* Try it *
For the material below, reproduce exactly each line from the one that has "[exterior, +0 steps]" through the one that has "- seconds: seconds", and no others; pictures stay out.
═══ Data records
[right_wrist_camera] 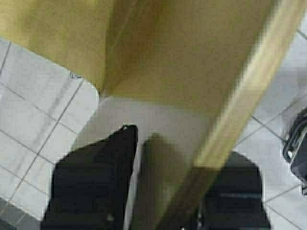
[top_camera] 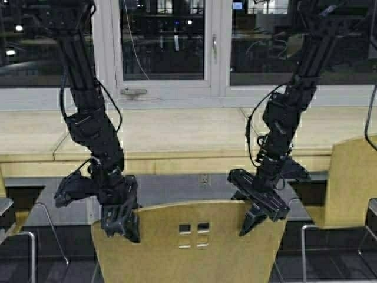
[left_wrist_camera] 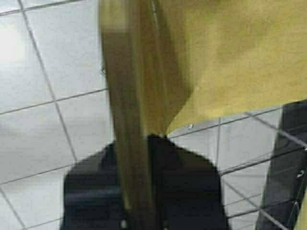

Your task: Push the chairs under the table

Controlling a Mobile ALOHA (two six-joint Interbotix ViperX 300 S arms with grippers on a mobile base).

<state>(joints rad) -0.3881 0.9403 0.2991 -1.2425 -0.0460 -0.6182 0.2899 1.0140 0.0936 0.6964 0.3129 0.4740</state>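
Note:
A tan plywood chair (top_camera: 194, 253) stands right in front of me, its backrest with small rectangular holes facing me. Beyond it runs the long pale-wood table (top_camera: 177, 132). My left gripper (top_camera: 131, 233) sits on the backrest's left top corner. In the left wrist view it (left_wrist_camera: 134, 143) is shut on the backrest's edge (left_wrist_camera: 129, 86). My right gripper (top_camera: 259, 221) straddles the backrest's right top edge. The right wrist view shows it (right_wrist_camera: 184, 143) open, with a gap between one finger (right_wrist_camera: 120, 153) and the plywood (right_wrist_camera: 182, 57). A second tan chair (top_camera: 353, 177) stands at the right.
A window with a white frame (top_camera: 168, 88) rises behind the table. A wall socket (top_camera: 204, 178) shows under the table top. Chrome legs (top_camera: 32, 247) of another seat stand at the far left. The floor is pale tile (left_wrist_camera: 43, 72).

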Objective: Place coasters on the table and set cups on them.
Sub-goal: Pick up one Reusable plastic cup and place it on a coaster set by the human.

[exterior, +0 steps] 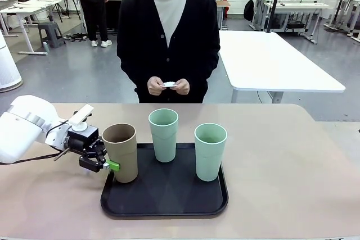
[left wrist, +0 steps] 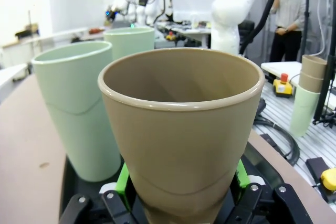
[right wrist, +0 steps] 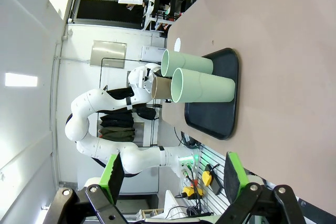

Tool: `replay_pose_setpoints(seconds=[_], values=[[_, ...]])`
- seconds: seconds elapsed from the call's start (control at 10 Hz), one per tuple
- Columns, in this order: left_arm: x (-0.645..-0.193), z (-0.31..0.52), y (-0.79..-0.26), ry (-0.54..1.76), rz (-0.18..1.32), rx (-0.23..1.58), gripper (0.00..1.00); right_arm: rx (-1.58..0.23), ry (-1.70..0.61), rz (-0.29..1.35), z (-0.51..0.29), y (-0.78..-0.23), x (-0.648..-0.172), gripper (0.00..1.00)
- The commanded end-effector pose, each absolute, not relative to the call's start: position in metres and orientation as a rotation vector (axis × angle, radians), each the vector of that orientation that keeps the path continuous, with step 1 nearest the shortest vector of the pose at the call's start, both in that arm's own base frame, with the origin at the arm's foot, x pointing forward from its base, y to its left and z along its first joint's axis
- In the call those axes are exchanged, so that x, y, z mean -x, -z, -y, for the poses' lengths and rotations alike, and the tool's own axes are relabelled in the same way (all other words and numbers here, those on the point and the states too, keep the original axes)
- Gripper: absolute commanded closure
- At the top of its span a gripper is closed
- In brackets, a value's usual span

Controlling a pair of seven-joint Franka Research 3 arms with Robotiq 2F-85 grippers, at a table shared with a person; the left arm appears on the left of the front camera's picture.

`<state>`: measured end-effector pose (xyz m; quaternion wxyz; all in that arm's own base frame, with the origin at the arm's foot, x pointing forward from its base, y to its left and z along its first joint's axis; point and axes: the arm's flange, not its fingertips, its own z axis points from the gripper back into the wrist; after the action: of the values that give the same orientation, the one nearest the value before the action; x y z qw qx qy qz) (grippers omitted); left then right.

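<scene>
As far as could be counted, three cups were seen on the black tray [exterior: 169, 195], which lay on the beige table [exterior: 281, 167]. One tan cup [exterior: 120, 150] stood at the tray's left side, one mint cup [exterior: 163, 135] at its far edge and a second mint cup [exterior: 210, 151] to the right. All three were tall, tapered, matte and without handles, and all were upright. The tan cup was pinched low on its wall by the left gripper [left wrist: 181, 182], with one green pad pressed against each side. The right gripper [right wrist: 173, 182] was held spread over the table, with nothing between its fingers. Small white coasters [exterior: 169, 84] were held in the person's hands [exterior: 154, 86] beyond the far edge. Their number could not be told.
</scene>
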<state>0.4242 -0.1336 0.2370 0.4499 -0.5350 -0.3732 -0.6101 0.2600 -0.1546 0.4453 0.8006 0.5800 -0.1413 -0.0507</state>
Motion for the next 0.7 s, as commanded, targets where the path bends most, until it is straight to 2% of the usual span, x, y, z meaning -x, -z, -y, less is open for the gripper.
replay_pose_setpoints(seconds=[0.0,0.2,0.4,0.6], values=[[-0.42,0.132,-0.248,1.502,0.984,1.305,1.0,-1.266,0.098,0.326,0.156,-0.447,-0.262,0.0],[-0.404,0.122,-0.305,1.362,1.001,1.18,1.0,-1.266,0.098,0.326,0.156,-0.447,-0.262,0.0],[-0.395,0.108,-0.375,1.327,1.09,1.115,1.0,-1.266,0.098,0.326,0.156,-0.447,-0.262,0.0],[-0.387,0.099,-0.424,1.288,1.046,1.153,1.0,-1.266,0.098,0.326,0.156,-0.447,-0.262,0.0]])
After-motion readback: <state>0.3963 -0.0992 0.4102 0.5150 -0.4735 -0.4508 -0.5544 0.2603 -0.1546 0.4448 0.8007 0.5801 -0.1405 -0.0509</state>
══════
* Solution to this task *
[exterior, +0 steps] 
[left wrist, +0 steps] 
[right wrist, +0 steps] 

Tool: `replay_pose_setpoints(seconds=[_], values=[[_, ...]])`
- seconds: seconds elapsed from the call's start (control at 10 Hz), one per tuple

That brings the answer to completion.